* [Excerpted records]
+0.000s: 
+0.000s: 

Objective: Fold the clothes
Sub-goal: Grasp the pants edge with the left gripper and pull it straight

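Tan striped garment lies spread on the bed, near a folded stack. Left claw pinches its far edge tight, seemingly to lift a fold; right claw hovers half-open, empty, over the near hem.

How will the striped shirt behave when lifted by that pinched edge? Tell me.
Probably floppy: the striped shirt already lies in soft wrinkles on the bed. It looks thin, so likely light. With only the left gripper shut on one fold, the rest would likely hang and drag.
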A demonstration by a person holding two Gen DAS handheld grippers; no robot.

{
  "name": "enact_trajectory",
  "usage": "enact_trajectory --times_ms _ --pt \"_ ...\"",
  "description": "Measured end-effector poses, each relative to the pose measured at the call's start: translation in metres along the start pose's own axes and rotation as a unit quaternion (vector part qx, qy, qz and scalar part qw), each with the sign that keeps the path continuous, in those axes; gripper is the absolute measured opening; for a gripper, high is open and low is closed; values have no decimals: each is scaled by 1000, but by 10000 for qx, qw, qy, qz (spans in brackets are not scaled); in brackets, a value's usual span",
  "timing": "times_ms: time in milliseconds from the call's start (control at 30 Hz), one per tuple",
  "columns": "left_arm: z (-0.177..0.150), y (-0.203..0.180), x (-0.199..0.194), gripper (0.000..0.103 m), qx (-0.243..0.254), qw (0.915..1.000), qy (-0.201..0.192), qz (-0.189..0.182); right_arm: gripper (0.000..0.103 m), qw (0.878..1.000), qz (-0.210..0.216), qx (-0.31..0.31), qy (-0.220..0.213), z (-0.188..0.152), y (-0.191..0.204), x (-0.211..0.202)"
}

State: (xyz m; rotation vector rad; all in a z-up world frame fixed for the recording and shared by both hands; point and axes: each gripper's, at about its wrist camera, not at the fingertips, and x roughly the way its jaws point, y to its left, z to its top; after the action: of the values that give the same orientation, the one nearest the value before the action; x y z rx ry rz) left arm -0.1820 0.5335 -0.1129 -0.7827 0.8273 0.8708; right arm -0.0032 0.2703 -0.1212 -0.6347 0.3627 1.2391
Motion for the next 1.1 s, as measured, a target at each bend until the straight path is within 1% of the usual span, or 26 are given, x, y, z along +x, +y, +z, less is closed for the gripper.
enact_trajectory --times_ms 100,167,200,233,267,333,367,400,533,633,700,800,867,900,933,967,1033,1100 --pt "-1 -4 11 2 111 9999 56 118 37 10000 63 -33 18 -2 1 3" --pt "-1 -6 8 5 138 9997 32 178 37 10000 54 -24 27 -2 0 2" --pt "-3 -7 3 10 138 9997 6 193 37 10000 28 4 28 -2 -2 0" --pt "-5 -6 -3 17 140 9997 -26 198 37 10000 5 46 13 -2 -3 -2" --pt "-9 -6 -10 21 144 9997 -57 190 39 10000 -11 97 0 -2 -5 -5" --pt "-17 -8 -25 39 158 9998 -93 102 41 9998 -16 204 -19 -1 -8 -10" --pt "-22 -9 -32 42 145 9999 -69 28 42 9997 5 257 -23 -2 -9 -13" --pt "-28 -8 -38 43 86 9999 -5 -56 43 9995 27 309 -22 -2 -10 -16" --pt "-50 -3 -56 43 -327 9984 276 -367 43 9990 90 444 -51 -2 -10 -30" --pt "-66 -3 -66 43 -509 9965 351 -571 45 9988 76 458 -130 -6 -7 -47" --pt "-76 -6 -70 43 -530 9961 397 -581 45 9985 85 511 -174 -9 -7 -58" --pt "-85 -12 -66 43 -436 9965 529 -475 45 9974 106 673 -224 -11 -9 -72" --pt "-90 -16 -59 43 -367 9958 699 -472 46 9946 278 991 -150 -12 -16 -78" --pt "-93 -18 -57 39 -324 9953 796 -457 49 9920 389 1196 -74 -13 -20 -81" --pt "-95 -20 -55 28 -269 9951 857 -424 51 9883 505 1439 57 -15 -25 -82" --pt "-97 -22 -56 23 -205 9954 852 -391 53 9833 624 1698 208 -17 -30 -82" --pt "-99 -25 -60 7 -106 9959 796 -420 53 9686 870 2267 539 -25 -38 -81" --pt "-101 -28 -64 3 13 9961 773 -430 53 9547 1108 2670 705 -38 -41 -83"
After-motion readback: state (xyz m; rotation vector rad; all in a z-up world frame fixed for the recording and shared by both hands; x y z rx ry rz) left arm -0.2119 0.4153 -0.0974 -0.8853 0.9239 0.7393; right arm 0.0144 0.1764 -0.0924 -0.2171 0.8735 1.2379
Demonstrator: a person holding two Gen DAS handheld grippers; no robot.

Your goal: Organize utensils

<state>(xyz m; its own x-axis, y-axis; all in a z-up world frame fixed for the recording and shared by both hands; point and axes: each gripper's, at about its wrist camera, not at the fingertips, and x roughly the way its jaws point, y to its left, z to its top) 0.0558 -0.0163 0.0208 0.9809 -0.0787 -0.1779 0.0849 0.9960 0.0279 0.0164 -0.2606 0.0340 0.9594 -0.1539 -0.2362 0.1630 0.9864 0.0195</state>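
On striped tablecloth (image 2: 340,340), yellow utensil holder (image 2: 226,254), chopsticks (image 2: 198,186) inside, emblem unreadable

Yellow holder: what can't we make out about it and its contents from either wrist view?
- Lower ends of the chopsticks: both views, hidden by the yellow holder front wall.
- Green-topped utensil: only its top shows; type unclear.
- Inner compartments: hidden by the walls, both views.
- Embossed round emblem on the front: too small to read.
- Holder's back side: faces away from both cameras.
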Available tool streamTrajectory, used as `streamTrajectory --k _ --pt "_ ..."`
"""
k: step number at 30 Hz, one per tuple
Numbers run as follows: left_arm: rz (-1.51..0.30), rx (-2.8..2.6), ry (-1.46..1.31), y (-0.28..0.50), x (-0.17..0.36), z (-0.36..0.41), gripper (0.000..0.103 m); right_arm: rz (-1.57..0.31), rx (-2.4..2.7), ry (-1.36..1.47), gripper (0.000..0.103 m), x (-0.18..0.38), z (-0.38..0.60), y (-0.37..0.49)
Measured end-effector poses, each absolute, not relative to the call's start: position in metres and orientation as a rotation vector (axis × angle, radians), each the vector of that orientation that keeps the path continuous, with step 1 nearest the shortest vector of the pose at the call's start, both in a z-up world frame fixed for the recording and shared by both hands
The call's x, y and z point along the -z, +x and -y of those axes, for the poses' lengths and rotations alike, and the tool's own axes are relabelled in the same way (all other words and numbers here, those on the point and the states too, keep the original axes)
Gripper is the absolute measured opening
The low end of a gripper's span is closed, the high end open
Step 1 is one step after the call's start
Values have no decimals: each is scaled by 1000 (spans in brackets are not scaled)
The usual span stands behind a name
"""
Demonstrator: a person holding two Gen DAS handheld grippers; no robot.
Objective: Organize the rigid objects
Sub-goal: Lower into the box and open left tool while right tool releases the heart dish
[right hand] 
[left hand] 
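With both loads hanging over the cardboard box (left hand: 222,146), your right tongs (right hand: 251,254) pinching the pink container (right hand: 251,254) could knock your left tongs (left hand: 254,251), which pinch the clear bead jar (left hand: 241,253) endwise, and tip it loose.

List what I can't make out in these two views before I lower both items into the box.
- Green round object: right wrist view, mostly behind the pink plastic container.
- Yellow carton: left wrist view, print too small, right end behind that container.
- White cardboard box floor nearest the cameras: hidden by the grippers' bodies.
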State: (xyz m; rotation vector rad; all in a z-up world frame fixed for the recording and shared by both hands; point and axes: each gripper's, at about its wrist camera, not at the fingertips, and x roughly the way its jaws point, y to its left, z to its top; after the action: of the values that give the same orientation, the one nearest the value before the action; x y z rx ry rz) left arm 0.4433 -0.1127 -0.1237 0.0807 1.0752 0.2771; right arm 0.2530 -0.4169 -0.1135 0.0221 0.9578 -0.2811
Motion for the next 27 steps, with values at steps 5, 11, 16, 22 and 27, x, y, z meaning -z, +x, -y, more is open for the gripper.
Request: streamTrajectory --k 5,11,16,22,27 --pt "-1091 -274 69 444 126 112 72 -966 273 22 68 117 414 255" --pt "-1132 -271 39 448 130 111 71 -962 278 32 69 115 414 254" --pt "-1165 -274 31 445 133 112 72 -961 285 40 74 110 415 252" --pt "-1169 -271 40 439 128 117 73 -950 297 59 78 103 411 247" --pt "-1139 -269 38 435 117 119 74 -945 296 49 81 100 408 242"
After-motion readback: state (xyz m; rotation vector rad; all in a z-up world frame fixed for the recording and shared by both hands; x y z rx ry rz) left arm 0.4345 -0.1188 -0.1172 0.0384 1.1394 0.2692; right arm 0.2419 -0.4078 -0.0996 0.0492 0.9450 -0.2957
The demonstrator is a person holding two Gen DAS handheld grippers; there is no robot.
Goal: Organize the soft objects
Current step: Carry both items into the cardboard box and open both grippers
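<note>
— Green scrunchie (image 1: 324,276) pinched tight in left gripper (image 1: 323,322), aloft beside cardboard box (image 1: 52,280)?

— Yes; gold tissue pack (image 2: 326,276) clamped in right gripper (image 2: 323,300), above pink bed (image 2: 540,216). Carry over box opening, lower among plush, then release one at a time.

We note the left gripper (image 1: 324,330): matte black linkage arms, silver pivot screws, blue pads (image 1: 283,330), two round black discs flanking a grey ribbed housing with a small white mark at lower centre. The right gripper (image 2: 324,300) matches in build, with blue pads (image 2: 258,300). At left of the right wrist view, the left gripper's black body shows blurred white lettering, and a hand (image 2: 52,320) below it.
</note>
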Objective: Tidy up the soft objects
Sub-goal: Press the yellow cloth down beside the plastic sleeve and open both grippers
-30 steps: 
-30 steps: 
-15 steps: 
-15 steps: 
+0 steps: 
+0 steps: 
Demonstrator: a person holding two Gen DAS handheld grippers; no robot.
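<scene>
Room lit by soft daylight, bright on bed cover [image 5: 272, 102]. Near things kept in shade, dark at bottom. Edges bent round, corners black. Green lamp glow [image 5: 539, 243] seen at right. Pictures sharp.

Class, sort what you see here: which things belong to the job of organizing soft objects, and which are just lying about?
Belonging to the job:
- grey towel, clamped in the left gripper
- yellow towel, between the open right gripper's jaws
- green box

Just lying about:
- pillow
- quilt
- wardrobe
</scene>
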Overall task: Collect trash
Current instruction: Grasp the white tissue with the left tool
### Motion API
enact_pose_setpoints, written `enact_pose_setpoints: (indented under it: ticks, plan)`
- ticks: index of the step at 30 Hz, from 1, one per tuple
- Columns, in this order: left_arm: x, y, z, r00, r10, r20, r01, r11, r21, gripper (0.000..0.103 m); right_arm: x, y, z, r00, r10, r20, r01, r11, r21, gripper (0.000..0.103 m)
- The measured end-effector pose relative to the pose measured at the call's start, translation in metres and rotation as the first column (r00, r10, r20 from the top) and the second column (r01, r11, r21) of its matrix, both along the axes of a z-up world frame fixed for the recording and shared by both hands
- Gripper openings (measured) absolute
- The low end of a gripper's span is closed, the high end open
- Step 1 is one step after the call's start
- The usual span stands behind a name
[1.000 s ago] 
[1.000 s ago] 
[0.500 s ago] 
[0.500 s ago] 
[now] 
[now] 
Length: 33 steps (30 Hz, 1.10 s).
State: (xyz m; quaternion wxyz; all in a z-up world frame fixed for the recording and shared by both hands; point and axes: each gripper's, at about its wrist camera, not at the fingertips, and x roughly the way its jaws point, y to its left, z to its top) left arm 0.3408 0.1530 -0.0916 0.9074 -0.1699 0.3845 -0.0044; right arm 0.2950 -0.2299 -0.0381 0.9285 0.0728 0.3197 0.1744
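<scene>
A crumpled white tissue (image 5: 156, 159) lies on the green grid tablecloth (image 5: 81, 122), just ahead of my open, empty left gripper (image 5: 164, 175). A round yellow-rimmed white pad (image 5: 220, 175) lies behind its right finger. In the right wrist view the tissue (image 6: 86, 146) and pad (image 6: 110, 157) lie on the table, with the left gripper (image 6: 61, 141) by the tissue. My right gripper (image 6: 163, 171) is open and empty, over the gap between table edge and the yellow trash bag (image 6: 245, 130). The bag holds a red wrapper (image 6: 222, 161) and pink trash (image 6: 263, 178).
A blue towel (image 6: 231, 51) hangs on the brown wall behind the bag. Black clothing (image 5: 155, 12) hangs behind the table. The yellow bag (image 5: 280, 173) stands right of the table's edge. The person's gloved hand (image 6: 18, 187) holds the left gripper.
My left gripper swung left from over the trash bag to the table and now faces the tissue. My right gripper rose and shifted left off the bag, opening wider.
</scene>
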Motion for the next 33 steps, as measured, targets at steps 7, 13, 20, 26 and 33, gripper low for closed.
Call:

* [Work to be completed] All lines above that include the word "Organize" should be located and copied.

* [Solved exercise]
Your goal: Organize utensils
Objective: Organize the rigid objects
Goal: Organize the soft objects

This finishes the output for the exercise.